Return every line of the data below, exactly.

══ Data shown ══

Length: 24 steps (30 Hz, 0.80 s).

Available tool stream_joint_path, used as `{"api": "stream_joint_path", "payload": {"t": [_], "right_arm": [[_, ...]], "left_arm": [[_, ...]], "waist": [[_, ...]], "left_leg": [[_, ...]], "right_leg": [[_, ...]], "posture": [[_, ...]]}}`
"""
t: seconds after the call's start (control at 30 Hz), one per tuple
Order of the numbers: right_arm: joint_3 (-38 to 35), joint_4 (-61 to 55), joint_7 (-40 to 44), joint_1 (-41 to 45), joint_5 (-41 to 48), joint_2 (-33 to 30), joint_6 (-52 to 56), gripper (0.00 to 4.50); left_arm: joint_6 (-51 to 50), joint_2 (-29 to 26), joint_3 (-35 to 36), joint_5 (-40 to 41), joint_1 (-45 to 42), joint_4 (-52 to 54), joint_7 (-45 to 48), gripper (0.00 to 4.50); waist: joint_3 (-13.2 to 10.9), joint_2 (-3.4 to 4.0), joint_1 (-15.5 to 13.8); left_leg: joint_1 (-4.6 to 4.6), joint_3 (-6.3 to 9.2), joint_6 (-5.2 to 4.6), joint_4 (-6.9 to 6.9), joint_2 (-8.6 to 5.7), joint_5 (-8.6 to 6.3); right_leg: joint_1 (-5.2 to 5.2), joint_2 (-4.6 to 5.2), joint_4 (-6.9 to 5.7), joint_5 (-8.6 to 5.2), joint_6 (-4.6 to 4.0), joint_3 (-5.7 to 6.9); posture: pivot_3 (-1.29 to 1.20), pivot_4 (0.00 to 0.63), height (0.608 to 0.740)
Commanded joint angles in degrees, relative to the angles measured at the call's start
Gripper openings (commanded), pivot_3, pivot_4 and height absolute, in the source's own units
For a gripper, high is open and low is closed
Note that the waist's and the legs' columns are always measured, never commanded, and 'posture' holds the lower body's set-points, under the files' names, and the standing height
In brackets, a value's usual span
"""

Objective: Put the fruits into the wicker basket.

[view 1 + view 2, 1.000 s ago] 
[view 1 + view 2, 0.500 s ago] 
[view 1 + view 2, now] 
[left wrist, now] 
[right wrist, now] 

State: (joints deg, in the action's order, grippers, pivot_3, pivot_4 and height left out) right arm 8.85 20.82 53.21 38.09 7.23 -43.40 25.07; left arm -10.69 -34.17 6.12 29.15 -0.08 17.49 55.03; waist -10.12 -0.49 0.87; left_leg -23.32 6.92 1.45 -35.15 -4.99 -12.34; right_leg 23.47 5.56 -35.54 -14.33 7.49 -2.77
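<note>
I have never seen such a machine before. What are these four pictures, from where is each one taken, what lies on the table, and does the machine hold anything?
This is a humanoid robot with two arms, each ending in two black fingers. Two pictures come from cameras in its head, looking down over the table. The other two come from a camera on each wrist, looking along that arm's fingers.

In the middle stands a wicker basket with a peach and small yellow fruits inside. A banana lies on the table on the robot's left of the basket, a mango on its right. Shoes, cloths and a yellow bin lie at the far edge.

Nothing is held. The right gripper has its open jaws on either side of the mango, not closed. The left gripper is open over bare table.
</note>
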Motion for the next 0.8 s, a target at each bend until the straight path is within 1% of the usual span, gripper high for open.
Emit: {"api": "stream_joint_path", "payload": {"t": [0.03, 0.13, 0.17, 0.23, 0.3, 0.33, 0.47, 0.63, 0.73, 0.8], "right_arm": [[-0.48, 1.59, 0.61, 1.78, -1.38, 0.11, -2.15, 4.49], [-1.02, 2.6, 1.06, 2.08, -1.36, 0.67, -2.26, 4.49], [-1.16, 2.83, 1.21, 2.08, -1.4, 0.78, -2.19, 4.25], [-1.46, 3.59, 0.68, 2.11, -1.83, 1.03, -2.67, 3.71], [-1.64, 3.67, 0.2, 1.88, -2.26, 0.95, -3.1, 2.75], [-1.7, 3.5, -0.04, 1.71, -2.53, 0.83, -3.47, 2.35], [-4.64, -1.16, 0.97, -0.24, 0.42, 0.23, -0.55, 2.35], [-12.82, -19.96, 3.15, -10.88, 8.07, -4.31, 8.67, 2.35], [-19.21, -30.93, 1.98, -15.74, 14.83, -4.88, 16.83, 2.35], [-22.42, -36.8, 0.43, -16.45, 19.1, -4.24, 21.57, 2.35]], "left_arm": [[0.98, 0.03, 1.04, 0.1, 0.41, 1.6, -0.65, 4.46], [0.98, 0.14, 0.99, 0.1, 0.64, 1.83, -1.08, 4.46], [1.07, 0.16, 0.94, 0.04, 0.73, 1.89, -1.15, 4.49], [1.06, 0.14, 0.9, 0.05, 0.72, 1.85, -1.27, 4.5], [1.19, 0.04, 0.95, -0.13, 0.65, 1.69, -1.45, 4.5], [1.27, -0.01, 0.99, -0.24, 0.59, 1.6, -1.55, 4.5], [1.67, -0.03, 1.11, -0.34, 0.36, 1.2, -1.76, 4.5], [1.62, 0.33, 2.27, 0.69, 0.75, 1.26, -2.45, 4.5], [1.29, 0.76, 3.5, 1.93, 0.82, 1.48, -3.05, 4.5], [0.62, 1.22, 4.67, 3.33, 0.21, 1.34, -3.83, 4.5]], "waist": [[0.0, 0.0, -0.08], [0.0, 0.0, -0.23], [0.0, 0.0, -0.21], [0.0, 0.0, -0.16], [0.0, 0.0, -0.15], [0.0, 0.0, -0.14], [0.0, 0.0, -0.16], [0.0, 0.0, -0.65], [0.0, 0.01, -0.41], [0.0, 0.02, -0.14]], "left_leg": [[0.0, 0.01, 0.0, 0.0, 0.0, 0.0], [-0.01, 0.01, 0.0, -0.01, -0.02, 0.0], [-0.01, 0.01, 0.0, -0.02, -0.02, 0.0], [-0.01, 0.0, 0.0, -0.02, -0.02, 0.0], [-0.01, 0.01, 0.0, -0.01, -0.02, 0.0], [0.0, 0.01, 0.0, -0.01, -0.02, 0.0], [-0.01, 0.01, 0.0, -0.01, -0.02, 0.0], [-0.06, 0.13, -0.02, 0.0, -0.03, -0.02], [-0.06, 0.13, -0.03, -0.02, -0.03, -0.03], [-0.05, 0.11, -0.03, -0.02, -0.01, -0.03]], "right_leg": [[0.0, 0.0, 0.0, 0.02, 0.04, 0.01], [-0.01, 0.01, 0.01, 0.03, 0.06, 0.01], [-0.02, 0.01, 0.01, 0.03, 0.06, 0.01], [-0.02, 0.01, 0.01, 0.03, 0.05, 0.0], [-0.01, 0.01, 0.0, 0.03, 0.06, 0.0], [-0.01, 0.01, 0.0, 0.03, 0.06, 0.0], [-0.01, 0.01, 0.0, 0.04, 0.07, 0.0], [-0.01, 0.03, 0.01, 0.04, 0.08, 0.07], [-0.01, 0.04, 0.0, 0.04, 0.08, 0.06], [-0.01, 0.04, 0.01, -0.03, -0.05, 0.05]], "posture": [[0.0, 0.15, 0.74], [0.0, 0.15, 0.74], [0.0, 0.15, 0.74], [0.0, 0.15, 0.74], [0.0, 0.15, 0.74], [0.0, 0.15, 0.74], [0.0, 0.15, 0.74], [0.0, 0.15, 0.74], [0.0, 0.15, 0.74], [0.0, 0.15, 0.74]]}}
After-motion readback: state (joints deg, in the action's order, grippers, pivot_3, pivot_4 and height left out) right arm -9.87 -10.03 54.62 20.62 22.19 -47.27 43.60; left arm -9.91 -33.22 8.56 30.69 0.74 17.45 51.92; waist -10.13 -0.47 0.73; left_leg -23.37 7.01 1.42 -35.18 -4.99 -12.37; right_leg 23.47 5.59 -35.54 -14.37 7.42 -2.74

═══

-- Response for this exercise --
Length: 24 steps (30 Hz, 0.80 s).

Available tool stream_joint_path, used as `{"api": "stream_joint_path", "payload": {"t": [_], "right_arm": [[_, ...]], "left_arm": [[_, ...]], "waist": [[_, ...]], "left_leg": [[_, ...]], "right_leg": [[_, ...]], "posture": [[_, ...]]}}`
"""
t: seconds after the call's start (control at 30 Hz), one per tuple
Order of the numbers: right_arm: joint_3 (-38 to 35), joint_4 (-61 to 55), joint_7 (-40 to 44), joint_1 (-41 to 45), joint_5 (-41 to 48), joint_2 (-33 to 30), joint_6 (-52 to 56), gripper (0.00 to 4.50); left_arm: joint_6 (-51 to 50), joint_2 (-29 to 26), joint_3 (-35 to 36), joint_5 (-40 to 41), joint_1 (-45 to 42), joint_4 (-52 to 54), joint_7 (-45 to 48), gripper (0.00 to 4.50); waist: joint_3 (-13.2 to 10.9), joint_2 (-3.4 to 4.0), joint_1 (-15.5 to 13.8); left_leg: joint_1 (-4.6 to 4.6), joint_3 (-6.3 to 9.2), joint_6 (-5.2 to 4.6), joint_4 (-6.9 to 6.9), joint_2 (-8.6 to 5.7), joint_5 (-8.6 to 6.3); right_leg: joint_1 (-5.2 to 5.2), joint_2 (-4.6 to 5.2), joint_4 (-6.9 to 5.7), joint_5 (-8.6 to 5.2), joint_6 (-4.6 to 4.0), joint_3 (-5.7 to 6.9); posture: pivot_3 (-1.29 to 1.20), pivot_4 (0.00 to 0.63), height (0.608 to 0.740)
Commanded joint angles in degrees, relative to the angles measured at the call's start
Gripper openings (commanded), pivot_3, pivot_4 and height absolute, in the source's own units
For a gripper, high is open and low is closed
Note that the waist's and the legs' columns are always measured, never commanded, and 'posture' holds the lower body's set-points, under the files' names, and the standing height
In brackets, a value's usual span
"""

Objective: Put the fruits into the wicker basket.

[view 1 + view 2, 1.000 s ago] 
[view 1 + view 2, 0.500 s ago] 
[view 1 + view 2, now] 
[left wrist, now] 
[right wrist, now] 

State: (joints deg, in the action's order, grippers, pivot_3, pivot_4 and height left out) right arm 8.85 20.82 53.21 38.09 7.23 -43.40 25.07; left arm -10.69 -34.17 6.12 29.15 -0.08 17.49 55.03; waist -10.12 -0.49 0.87; left_leg -23.32 6.92 1.45 -35.15 -4.99 -12.34; right_leg 23.47 5.56 -35.54 -14.33 7.49 -2.77
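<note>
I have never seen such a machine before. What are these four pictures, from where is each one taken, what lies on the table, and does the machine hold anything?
This is a humanoid robot with two arms, each ending in two black fingers. Two pictures come from cameras in its head, looking down over the table. The other two come from a camera on each wrist, looking along that arm's fingers.

In the middle stands a wicker basket with a peach and small yellow fruits inside. A banana lies on the table on the robot's left of the basket, a mango on its right. Shoes, cloths and a yellow bin lie at the far edge.

Nothing is held. The right gripper has its open jaws on either side of the mango, not closed. The left gripper is open over bare table.
</note>
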Motion for the next 0.8 s, a target at each bend until the straight path is within 1% of the usual span, gripper high for open.
Emit: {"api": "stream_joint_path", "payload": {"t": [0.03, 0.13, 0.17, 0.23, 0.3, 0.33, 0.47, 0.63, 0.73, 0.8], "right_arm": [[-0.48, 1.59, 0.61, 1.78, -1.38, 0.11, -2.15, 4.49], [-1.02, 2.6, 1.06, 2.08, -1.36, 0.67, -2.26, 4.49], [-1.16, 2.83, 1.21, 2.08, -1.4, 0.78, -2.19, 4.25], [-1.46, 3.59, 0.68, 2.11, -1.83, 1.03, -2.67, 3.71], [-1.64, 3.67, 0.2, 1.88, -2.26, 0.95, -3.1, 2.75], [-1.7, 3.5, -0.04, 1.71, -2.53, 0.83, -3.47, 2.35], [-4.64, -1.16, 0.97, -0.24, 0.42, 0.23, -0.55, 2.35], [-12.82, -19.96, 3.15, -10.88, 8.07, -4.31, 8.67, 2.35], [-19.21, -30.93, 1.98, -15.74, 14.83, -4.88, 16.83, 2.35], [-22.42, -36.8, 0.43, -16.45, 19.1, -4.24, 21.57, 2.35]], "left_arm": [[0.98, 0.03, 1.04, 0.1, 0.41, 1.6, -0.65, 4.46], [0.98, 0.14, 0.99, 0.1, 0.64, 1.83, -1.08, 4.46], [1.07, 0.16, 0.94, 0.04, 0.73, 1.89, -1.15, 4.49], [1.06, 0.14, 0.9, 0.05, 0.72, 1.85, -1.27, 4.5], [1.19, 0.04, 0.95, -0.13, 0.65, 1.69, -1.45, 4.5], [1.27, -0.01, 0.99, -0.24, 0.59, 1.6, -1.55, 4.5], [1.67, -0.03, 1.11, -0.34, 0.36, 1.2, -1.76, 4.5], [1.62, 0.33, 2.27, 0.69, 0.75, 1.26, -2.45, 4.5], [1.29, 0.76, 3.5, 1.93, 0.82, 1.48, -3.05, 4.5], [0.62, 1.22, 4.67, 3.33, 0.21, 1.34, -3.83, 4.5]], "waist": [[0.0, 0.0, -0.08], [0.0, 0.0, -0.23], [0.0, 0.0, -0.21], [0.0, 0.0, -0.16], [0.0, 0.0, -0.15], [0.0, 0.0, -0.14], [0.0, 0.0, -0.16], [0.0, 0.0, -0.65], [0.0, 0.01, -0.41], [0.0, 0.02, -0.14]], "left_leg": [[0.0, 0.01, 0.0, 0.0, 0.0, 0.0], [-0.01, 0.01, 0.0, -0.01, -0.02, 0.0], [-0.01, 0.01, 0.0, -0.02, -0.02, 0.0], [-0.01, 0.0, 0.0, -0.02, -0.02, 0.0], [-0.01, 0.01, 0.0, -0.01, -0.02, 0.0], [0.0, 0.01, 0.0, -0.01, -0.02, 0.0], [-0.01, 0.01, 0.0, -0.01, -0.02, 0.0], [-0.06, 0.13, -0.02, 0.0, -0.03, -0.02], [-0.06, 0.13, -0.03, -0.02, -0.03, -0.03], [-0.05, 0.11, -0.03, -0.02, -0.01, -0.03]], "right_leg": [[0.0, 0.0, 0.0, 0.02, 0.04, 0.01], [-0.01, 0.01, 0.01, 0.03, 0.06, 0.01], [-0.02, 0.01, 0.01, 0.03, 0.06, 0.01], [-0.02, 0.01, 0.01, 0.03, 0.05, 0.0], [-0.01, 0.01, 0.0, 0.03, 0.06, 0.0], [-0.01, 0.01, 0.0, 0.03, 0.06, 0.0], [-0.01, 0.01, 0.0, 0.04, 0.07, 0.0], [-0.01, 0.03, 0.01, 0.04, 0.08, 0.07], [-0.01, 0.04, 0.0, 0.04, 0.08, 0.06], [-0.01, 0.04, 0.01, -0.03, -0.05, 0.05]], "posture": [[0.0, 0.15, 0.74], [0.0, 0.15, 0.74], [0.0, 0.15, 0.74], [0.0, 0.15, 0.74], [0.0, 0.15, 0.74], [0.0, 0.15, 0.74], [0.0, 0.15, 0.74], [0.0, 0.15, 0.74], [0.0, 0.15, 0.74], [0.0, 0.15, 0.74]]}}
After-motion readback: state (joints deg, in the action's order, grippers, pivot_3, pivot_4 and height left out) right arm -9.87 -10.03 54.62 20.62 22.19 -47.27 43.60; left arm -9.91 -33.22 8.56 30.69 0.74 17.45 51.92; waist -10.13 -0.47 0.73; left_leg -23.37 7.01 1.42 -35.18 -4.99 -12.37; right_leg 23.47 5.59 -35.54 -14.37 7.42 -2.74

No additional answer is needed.